A composição da pauta mostra a força agroindustrial de São Paulo. Ao mesmo tempo, evidencia a exposição do Estado às oscilações internacionais de preços em cadeias relevantes.
China lidera destinos do agro paulista
A China permaneceu como principal destino das exportações do agronegócio paulista. O país respondeu por 27,8% das vendas externas do setor.
O mercado chinês comprou principalmente produtos do complexo soja, carnes, produtos florestais e fibras têxteis.
A União Europeia apareceu na sequência, com 14,7% de participação. Já os Estados Unidos responderam por 10,2% das exportações.
Juntos, esses três mercados concentram parte relevante da pauta paulista. Por isso, mudanças regulatórias, tarifárias ou sanitárias nesses destinos podem influenciar o desempenho do setor.
No cenário nacional, São Paulo ocupou a segunda posição no ranking de exportações do agronegócio, com 15,4% de participação. O Estado ficou atrás apenas de Mato Grosso, que respondeu por 20,7%.
Segundo semestre terá incertezas comerciais
Apesar do resultado positivo nos cinco primeiros meses, o comércio exterior do agro paulista deve seguir cercado por incertezas no segundo semestre.

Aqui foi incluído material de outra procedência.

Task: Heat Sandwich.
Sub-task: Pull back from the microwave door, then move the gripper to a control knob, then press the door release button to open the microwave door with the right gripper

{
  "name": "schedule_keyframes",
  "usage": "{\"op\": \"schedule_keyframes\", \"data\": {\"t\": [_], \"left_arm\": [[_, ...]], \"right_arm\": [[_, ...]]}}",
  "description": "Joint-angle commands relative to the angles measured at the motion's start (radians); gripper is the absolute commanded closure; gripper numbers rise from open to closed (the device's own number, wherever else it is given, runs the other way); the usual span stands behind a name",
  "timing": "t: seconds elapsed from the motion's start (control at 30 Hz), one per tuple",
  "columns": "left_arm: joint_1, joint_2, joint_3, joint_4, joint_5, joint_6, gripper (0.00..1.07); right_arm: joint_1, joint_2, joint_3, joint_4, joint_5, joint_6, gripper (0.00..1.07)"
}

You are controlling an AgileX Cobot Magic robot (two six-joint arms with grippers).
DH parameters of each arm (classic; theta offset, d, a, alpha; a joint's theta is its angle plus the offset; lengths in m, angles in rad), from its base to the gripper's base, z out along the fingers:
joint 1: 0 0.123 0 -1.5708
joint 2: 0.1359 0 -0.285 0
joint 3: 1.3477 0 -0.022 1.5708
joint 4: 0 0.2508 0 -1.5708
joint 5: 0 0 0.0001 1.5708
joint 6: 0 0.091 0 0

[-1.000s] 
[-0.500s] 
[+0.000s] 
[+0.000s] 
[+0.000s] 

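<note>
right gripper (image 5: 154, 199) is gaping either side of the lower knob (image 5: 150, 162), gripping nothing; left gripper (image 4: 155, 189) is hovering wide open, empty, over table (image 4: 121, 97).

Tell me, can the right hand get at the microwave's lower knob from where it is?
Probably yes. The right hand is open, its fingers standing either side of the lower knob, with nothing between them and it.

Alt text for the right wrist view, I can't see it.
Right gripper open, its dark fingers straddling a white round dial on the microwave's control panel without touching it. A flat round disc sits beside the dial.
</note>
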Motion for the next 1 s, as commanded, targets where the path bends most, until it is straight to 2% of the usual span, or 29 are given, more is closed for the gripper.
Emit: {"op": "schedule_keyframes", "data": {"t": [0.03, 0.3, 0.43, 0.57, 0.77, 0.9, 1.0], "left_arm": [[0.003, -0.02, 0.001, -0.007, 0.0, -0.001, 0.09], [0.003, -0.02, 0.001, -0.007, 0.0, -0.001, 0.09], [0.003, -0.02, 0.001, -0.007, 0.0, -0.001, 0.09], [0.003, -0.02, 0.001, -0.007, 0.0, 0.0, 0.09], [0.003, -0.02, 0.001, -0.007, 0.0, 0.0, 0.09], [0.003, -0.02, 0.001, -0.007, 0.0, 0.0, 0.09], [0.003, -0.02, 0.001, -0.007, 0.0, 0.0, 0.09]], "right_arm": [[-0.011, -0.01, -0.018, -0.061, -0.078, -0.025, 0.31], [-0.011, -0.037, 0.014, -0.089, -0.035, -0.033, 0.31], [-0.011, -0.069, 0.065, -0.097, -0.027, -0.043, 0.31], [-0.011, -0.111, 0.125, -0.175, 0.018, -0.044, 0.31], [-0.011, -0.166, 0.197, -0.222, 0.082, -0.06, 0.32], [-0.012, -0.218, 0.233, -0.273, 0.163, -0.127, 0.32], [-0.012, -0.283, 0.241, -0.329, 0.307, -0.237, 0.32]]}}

Na avaliação de Ghobril, os três principais destinos das exportações paulistas vêm adotando medidas que podem afetar os embarques.

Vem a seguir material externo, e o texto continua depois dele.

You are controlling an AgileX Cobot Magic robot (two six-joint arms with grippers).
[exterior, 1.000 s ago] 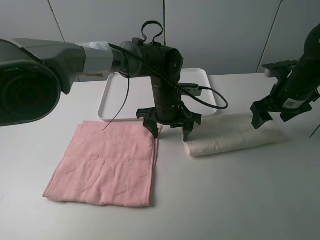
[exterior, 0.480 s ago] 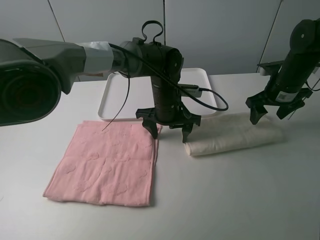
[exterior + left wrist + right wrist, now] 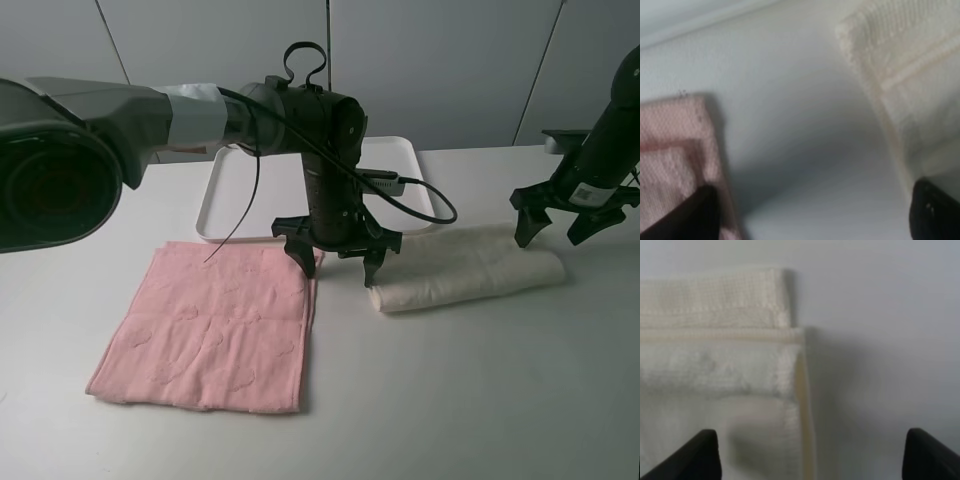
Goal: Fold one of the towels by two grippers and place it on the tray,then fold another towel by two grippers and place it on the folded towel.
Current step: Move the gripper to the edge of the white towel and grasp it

Entre os pontos de atenção estão a aplicação de tarifas pelos Estados Unidos, restrições de importação de carnes pelo mercado europeu e medidas restritivas adotadas pela China.

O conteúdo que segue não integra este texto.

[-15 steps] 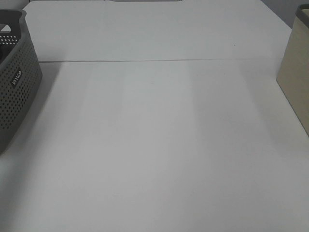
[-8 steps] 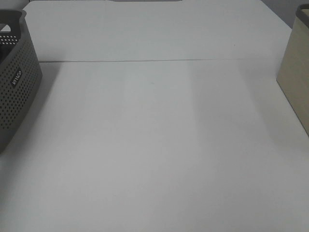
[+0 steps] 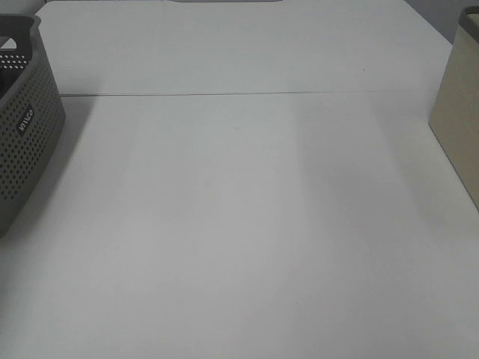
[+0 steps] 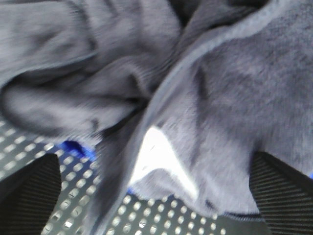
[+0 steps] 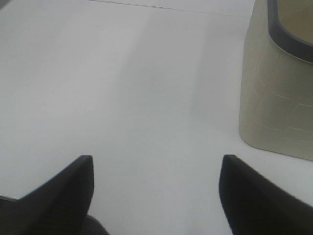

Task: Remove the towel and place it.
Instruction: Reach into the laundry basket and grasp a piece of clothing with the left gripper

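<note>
Two containers: grey basket (image 3: 22, 127) at the left edge of the high view, beige bin (image 3: 458, 127) at the right edge, well apart on the white table (image 3: 247, 224).
writing: small pale lettering on the grey basket's wall, reads roughly as "wilko", too small to be sure; none legible elsewhere.
grey basket: hard plastic, walls and floor pierced with rows of small round holes, rounded corner, solid rim.
beige bin: smooth matte walls with faint scored lines, rounded corners, dark grey rim band.
table: flat, plain white, crossed by one thin straight seam (image 3: 224, 94).
towel (image 4: 234, 88): dark grey-purple terry, soft nap, flat hemmed edge; lies crumpled in thick folds on the grey basket's perforated floor, between and just ahead of the left jaws.
white patch (image 4: 161, 169): triangular, among the folds between the left jaws; blurred, no print readable.
blue bits (image 4: 73, 147): peek from under the towel near one finger; cannot tell what.
left gripper (image 4: 154, 159): black ribbed fingers (image 4: 29, 196) spread fully wide, straddles the folds, clamps nothing.
right gripper (image 5: 157, 159): smooth dark fingers, spread wide over bare table, holds nothing; beige bin ahead of the jaws, out past one finger.
</note>
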Controlling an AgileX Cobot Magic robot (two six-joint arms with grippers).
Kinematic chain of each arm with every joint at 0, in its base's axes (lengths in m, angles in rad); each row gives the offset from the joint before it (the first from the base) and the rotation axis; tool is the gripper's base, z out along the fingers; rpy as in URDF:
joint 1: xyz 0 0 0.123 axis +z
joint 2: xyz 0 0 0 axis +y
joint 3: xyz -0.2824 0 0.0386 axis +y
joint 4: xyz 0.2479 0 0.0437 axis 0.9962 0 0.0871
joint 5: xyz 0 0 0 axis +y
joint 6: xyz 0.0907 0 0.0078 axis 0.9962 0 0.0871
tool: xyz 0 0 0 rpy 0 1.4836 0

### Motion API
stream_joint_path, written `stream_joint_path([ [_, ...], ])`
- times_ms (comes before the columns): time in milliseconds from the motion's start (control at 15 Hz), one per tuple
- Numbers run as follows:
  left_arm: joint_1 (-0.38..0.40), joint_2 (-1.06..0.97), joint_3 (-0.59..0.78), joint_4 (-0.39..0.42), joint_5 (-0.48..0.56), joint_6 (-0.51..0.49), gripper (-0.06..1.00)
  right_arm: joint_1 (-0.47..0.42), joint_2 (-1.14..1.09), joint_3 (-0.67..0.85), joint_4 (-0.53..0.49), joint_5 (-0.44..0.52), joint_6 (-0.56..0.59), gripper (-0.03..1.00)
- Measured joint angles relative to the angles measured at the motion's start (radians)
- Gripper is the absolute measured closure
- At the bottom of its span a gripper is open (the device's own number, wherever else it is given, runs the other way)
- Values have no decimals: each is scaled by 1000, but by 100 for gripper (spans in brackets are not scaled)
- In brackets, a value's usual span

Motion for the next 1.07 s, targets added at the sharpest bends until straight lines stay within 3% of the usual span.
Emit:
stream_joint_path([
  [267, 0, 35, 0, -4, 7, 9, -2, 0, 0, 0, 0, 0, 0, 27],
  [667, 0, 52, -1, -14, 0, 19, 23, 0, 0, 0, 0, 0, 0, 27],
  [1067, 0, 51, -49, -15, 13, 6, 24, 0, 0, 0, 0, 0, 0, 27],
])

“Os três principais destinos de exportação, China em primeiro lugar, União Europeia em segundo e Estados Unidos em terceiro, vêm adotando medidas restritivas, o que pode afetar as exportações paulistas e brasileiras no segundo semestre”, afirma.
Além das barreiras comerciais, o setor acompanha preços internacionais, custos logísticos e cenário geopolítico.
Ainda assim, há expectativa de fortalecimento das exportações de açúcar ao longo do segundo semestre. Segundo Ghobril, restrições às exportações indianas podem abrir oportunidades para o produto brasileiro em mercados estratégicos, especialmente na Ásia.
Dessa forma, o desempenho do agro paulista dependerá da combinação entre competitividade produtiva, demanda externa e ambiente comercial. O volume exportado indica força do setor, mas os próximos meses devem mostrar o impacto das restrições e dos preços sobre a receita.